* _About this task_: Give again, exactly as written, each line of the material below starting at the line that contains "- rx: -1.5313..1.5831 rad" and ending at the line that contains "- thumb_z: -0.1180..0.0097". Both ends count, and no other line does.

─── Extracted information

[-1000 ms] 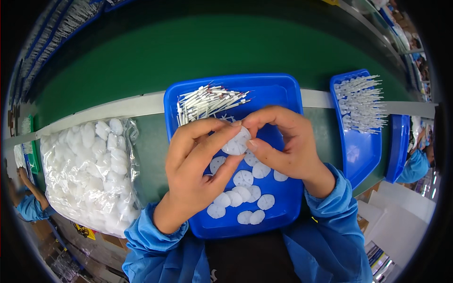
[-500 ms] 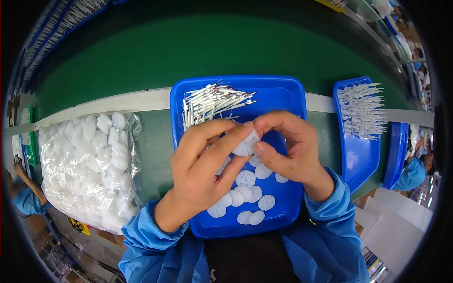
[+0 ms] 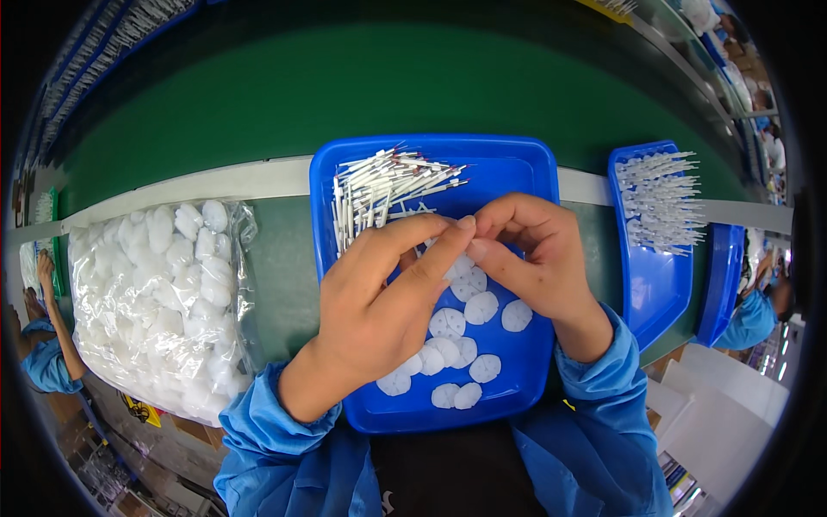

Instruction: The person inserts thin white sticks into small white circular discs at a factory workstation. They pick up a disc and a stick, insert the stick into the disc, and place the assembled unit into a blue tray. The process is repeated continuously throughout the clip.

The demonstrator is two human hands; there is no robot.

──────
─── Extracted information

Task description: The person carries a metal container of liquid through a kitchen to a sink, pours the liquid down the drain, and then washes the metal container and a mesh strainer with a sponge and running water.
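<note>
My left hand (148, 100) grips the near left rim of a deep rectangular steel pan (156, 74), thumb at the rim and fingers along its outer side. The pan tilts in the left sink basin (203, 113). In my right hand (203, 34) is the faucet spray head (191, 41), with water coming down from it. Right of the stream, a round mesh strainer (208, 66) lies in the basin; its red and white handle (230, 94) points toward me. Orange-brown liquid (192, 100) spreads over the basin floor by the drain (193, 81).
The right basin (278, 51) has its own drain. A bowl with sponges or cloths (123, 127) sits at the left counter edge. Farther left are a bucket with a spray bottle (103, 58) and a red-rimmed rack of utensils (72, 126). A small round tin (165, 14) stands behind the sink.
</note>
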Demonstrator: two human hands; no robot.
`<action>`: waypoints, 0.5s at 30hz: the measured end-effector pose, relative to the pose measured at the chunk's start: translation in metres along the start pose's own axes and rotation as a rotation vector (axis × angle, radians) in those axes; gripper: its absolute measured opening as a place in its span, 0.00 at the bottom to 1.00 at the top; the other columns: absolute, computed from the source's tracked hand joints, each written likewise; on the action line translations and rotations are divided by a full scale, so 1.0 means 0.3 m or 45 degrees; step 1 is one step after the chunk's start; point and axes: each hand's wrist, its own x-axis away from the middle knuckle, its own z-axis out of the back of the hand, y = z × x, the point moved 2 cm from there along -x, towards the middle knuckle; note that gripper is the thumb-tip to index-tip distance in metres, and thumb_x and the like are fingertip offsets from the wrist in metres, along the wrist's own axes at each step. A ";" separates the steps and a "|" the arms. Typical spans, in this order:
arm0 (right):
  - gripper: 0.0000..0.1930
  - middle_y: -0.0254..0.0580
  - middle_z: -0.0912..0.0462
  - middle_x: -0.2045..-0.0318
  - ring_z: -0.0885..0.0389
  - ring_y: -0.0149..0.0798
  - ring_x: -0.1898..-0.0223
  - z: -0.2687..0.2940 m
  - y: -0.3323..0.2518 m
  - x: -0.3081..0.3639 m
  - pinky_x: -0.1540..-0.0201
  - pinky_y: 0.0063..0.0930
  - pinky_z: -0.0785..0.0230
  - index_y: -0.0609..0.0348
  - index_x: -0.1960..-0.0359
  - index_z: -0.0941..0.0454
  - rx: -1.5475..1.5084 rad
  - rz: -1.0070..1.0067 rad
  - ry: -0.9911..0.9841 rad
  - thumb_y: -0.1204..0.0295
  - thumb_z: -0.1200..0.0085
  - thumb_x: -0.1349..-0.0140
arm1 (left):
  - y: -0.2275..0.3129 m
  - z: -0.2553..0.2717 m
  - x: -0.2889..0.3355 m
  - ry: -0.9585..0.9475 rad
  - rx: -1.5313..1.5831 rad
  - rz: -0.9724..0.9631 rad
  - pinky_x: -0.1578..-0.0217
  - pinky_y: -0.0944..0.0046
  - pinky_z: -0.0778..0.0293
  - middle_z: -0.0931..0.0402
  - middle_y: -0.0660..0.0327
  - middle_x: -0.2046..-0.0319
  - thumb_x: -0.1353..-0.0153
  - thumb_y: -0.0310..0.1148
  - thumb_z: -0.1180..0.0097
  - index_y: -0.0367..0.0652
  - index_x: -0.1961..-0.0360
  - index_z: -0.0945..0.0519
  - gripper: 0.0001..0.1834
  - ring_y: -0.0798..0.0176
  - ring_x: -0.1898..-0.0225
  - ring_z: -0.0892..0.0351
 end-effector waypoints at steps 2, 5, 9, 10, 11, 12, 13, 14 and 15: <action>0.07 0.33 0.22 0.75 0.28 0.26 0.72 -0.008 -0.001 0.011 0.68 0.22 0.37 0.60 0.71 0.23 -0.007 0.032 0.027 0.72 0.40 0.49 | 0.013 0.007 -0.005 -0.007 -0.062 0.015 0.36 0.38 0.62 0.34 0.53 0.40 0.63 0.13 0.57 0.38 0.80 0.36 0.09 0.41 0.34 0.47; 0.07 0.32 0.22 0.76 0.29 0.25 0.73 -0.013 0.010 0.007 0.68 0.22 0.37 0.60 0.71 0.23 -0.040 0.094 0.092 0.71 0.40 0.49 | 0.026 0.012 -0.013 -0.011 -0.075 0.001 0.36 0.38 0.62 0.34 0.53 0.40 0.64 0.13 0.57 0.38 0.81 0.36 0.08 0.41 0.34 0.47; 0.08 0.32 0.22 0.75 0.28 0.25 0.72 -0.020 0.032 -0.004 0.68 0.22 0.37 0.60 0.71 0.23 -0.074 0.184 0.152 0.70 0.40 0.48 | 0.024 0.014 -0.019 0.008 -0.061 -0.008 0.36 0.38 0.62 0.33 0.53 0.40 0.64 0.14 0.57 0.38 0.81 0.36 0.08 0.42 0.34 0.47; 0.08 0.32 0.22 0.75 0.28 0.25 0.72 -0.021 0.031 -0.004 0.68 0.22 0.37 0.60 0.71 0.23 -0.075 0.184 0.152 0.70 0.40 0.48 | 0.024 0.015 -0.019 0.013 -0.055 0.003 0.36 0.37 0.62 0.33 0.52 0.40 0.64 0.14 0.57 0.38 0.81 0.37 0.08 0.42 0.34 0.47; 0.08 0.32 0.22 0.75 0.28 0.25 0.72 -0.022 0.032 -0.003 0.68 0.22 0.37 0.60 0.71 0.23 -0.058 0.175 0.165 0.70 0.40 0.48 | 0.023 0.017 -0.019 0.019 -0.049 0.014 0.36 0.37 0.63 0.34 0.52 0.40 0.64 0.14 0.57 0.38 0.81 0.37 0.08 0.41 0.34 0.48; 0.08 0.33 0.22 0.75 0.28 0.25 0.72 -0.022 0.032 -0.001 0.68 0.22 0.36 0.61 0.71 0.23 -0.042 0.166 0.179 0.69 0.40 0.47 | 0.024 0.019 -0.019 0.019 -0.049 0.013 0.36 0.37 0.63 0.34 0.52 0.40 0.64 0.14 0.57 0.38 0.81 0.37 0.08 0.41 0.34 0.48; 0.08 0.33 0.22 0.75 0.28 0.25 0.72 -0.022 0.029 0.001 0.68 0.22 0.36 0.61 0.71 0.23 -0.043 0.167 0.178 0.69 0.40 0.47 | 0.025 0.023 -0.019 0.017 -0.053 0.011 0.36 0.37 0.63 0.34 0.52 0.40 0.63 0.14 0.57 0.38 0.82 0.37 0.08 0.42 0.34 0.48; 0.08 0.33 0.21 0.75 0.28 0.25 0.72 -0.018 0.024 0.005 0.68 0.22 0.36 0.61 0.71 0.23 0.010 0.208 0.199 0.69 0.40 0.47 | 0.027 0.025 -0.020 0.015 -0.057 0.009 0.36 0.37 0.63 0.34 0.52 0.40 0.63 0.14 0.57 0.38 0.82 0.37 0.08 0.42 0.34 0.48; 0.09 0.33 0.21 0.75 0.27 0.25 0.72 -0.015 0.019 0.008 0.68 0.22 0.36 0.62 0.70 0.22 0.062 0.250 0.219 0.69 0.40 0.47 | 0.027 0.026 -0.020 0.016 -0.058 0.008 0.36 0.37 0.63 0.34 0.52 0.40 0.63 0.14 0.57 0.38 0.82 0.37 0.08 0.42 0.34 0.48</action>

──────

* _Output for this exercise_:
  - rx: -1.5313..1.5831 rad
  - rz: -0.9724..0.9631 rad
  - pinky_x: -0.1578..-0.0217
  - pinky_y: -0.0944..0.0046
  - pinky_z: -0.0778..0.0293
  - middle_z: -0.0931..0.0402
  - middle_y: -0.0660..0.0327
  - middle_x: -0.2046..-0.0319
  - thumb_x: -0.1353..-0.0153
  - thumb_y: -0.0310..0.1148
  - thumb_z: -0.1180..0.0097

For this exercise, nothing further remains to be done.